# DVI vs. Component video



## feelingfine (Nov 22, 2002)

Could anyone tell me if there's a major difference in picture

quality between a DVI vs. component video when viewing HD 

material? I bought my Toshiba RPTV a year before they started 

putting in DVI and was considering purchasing one with it.


----------



## Guest (Feb 16, 2003)

I would like to know this also.


----------



## Kagato (Jul 1, 2002)

According to Home Theater Mag there is a difference, and it's big. Crystal clear, no analog artifacts, etc.
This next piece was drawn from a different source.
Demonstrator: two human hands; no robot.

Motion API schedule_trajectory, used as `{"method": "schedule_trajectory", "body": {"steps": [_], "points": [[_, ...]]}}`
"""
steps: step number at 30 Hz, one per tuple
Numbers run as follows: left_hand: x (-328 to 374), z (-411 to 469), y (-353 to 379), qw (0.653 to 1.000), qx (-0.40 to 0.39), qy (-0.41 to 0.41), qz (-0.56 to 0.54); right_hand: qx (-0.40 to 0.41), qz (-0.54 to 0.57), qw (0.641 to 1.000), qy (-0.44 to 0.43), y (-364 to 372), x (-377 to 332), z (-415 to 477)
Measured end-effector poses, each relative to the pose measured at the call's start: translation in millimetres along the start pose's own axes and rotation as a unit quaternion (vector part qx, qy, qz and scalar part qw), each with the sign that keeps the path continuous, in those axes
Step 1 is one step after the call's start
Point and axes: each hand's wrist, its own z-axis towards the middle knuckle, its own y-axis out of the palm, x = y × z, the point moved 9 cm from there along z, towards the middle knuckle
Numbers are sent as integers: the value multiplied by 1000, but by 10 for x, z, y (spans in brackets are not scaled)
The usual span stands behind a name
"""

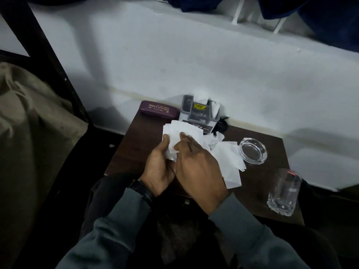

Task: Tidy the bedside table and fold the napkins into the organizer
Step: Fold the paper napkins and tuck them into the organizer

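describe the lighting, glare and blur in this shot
Head view: dim, bluish light, soft shadows across the white wall; head view: the white paper napkin gripped by the left hand is brightest; head view: faint highlights on the clear glass ashtray and clear glass tumbler, no harsh glare; head view: wide-angle bend at the edges, grey sleeves soft.

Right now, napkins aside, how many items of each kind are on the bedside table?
Purple spectacle case: 1
Grey organizer: 1
Glass ashtray: 1
Drinking glass: 1
Black cord: 1
Total: 5
Left out: the napkin in the left hand, loose napkins.
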Motion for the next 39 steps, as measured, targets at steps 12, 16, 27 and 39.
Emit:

This is very similar findings to the Home Theater PC crowd. The only downside is the cables cost an arm and a leg, and the longest DVI cable you can get your hands on easily is 30 ft and it's a three figure cable. $$$

Your millage may vary depending on how much your HDTV can actually display as only a handful of sets on the market actually do true 1920X1080i.


----------



## dwforslund (Feb 2, 2003)

DVI is digital and component video
is analog. Therein lies the difference.


----------



## JohnMI (Apr 2, 2002)

Yes, we realize that one is digital and one is analog -- the question was about quality. It is not a "given" that digital is always better than analog in quality. Therefore, "therein lies the difference" doesn't cut it. 

In any case, if you check any Home Theater forums, you'll see that this is a fairly hotly debated topic. Some argue that there is no visible difference -- others argue that DVi is better because of the "digital" input.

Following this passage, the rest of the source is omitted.